Methods: The lymphoblasts from autistic and control subjects were obtained from Autism Genetic Resources Exchange Program, and the cell lysates were prepared. Lipid peroxidation was assessed by measuring malonyldialdehyde, an end product of fatty acid oxidation. ROS levels (basal and upon induction by Fenton reaction) were determined by using dichlorofluorescin-diacetate (DCFH-DA) as a fluorescent probe. RNS levels were measured by nitric oxide fluorometric assay kit. Damage of the plasma membrane was evaluated by measuring the amount of intracellular lactate dehydrogenase (LDH) that was released into the conditioned medium.
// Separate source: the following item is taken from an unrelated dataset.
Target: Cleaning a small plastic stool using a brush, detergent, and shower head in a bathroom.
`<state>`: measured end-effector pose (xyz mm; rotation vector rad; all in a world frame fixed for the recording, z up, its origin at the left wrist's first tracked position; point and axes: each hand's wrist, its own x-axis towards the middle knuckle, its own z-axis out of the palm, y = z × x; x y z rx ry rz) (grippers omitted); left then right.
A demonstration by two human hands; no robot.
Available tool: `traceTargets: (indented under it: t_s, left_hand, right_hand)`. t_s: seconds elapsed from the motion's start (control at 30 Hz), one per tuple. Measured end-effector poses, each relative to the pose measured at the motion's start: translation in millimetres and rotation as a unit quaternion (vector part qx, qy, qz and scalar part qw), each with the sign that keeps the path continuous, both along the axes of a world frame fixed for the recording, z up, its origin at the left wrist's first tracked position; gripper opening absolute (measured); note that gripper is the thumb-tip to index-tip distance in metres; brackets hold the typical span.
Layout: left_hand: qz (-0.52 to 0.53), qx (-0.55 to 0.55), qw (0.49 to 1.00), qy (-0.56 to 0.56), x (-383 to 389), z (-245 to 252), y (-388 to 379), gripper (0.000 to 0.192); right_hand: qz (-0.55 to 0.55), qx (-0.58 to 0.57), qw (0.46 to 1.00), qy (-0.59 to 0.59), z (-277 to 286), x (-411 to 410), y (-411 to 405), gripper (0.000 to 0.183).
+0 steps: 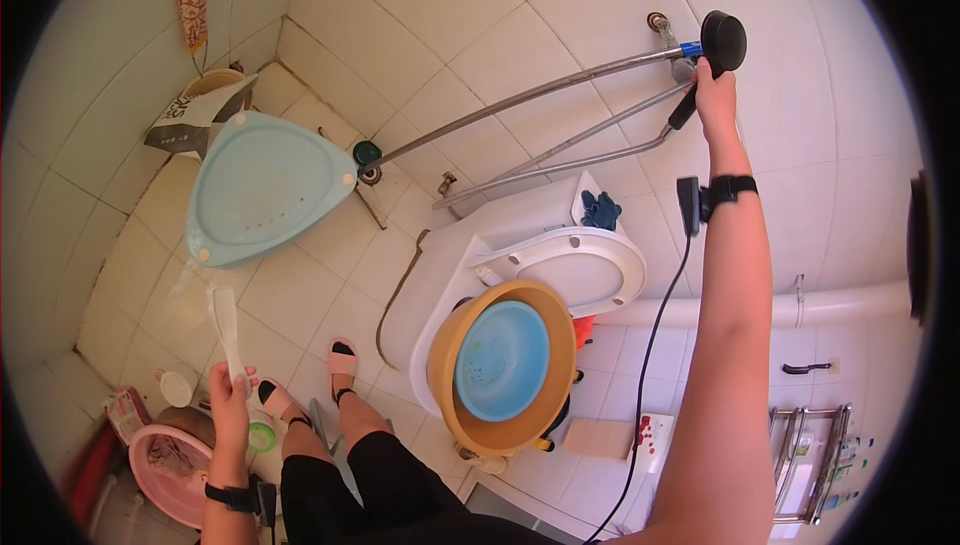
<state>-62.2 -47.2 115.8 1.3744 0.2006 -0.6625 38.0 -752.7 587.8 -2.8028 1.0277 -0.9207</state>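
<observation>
My left hand (231, 395) grips the handle of a white plastic scrubbing brush (226, 312), held over the tiled floor at the lower left. My right hand (715, 99) is raised near the wall valve at the upper right, closed on the black handle of a hand shower (723, 41). A metal pole (525, 102) with a blue band runs from beside that hand down to the floor corner. A pale blue three-cornered plastic stool (266, 189) with small dark specks stands at the left, beyond the brush head. I cannot tell whether water runs from the shower.
A white toilet (442, 267) with its seat raised stands in the middle; a dark cloth (600, 210) lies on it. An orange basin (442, 395) holds a blue basin (502, 361). Lower left is a pink basin (146, 485) with cloth. A metal rack (810, 522) hangs lower right.
</observation>
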Motion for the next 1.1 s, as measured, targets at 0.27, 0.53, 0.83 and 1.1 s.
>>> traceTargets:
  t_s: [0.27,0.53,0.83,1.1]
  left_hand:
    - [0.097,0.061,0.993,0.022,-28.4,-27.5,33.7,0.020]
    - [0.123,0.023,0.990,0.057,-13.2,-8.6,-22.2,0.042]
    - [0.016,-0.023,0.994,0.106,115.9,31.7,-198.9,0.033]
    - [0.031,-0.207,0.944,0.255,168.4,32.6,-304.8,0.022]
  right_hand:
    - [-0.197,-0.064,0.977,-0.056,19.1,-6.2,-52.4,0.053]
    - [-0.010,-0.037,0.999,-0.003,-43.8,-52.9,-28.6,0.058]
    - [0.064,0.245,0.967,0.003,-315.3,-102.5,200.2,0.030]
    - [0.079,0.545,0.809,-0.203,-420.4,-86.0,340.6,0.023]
Results: Lipid peroxidation was significantly increased in lymphoblasts from autism as compared with control lymphoblasts, suggesting increased oxidative damage in autism. The levels of ROS and RNS were significantly increased in the lymphoblasts from autism as compared with control lymphoblasts, suggesting increased generation of free radicals in autism. LDH leakage was also increased in lymphoblasts of autism as compared with controls, suggesting that membrane integrity is affected in autism.
Conclusions: Autism is associated with increased formation of free radicals (ROS and RNS), which leads to increased oxidative damage and membrane damage.